Os SHEDs foram caracterizados com ensaios de imunofluorescência padrão mostrando a expressão de vimentina (vermelho, filamentos intermediários tipo III), filamentos de actina (Alexa fluor 488 Phalloidin Probes) e núcleos corados com DAPI (Figura 1A). Para estimar suas capacidades proliferativas e formadoras de colônias, ensaios padrão de crescimento celular de curta duração foram realizados. Um aumento de 14,3 vezes na taxa de proliferação do dia 2 para o dia 8 foi mostrado na Figura 1B. As propriedades clonogênicas dos SHEDs foram determinadas a partir dos ensaios de UFC-F mostrados na Figura 1C-E. De acordo com os critérios da ISCT, as CTMs multipotentes foram capazes de se diferenciar nas três linhagens derivadas de mesoderme. A coloração citoquímica com Oil Red O foi utilizada para detectar as gotículas de óleo nos adipócitos diferenciados (Figura 1F); A coloração de von Kossa foi utilizada para corar os depósitos de cálcio encontrados na matriz dos osteoblastos diferenciados (Figura 1G); e os agrecanos na cultura 3D foram corados para Alcian Blue nos condroblastos diferenciados (Figura 1H).

Para caracterizar o imunofenótipo dos SHEDs, foram realizados ensaios multiparamétricos de citometria de fluxo. Os experimentos foram realizados juntamente com a utilização de quatro tipos de controles experimentais: controles de compensação (Tabela 4), controles de FMO e isotipos (Tabela 5) e controles não corados. Os isotipos de todos os anticorpos MSC e HSC utilizados foram adicionados juntamente com os tubos FMO para discriminar sinais positivos versus negativos e expressão antigênica alta versus fraca. A Figura 2A mostra a distribuição dos controles FMO e isotípico utilizados por experimento. Os gráficos de densidade representativos não mostraram expressão do isotipo FITC de anticorpos CD90 FITC. Da mesma forma, as sobreposições de histograma (Figura 2B) compararam os níveis de expressão das amostras coradas juntamente com seus controles nos respectivos canais de FITC, PerCP Cy5.5 e PE. A expressão positiva dos marcadores CD90 e CD73 (histogramas vermelhos) e a expressão negativa de CD45 são comparáveis às de seus controles não corados e FMO (histogramas azul e preto, respectivamente).

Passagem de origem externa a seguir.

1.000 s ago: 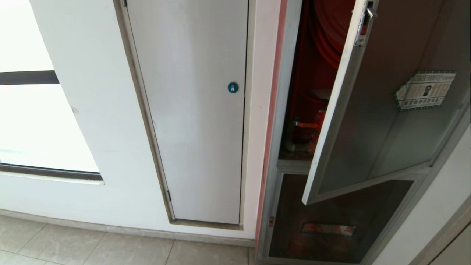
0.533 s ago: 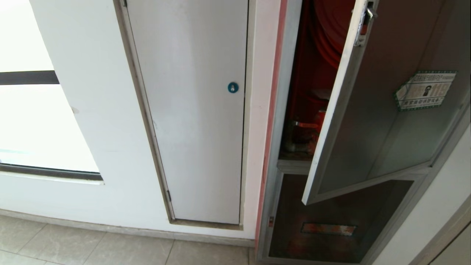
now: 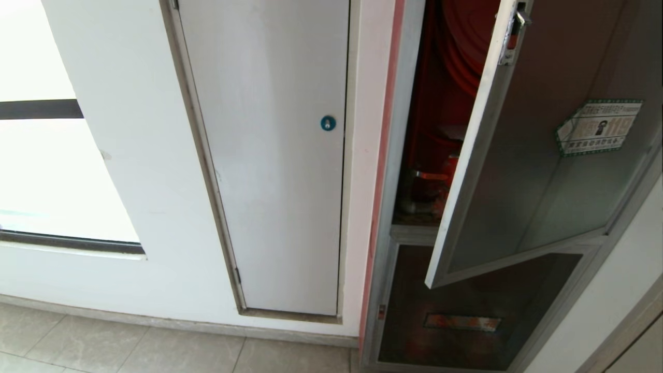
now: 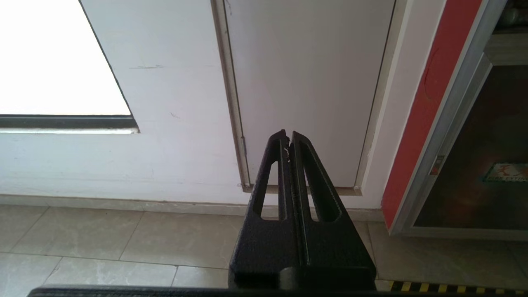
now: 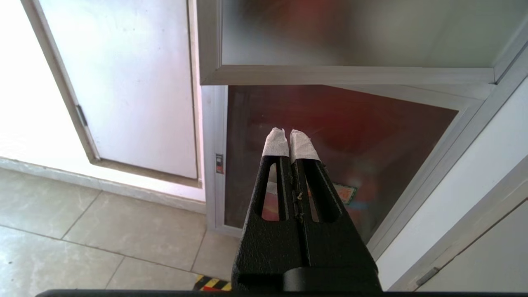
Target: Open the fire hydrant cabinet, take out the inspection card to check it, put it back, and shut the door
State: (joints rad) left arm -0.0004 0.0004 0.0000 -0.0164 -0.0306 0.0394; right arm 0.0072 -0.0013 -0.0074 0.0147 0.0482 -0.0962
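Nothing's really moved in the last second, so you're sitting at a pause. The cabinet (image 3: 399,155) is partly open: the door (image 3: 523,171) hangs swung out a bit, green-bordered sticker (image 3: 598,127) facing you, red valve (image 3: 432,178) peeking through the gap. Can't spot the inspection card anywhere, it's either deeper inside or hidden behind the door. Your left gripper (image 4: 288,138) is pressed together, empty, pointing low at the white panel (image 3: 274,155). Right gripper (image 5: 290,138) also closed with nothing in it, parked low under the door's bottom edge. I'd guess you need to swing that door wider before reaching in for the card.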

A caracterização dos imunofenótipos por citometria de fluxo mostrou a distribuição dos marcadores a partir de uma das passagens iniciais (P6) dos SHEDs (Figura 3A-H). Tanto os marcadores recomendados pelo ISCT quanto o CD44 determinaram as populações parentais como CTMs. A população tetrapositiva demonstrada nos gráficos de densidade apresentou ≥98% de expressão de CD90+CD73+CD105+CD44+ e ≤2% de expressão de marcadores CD45. Mais de cinco experimentos independentes mostraram resultados semelhantes. Os SHEDs de passagem tardia (P12), que apresentaram expressão diferencial dos marcadores positivos, foram escolhidos para a triagem unicelular dos expressores alto e fraco (Figura 4A-H). Seguindo a estratégia de gating (Figura 4H), as populações singletas→ Células vivas→ Não-HSCs→ CD73+CD90+ duplo-positivo e CD73+CD90- positivo único foram classificadas usando o modo de classificação de célula única. As populações selecionadas foram coletadas em placas de 96 poços/48 poços/6 poços com diferentes contagens de semeadura por poço (Arquivo Suplementar 1). Três tentativas consecutivas foram feitas em uma única fase de experimentos de triagem e a capacidade de sobrevivência das células pós-classificação (nos expressores duplo-positivos: CD90+CD73+) por experimento foi de 100%. Três fases independentes de experimentos foram conduzidas. Combinamos o número de células que cresceram por poço pós-classificação com o número de células classificadas por poço.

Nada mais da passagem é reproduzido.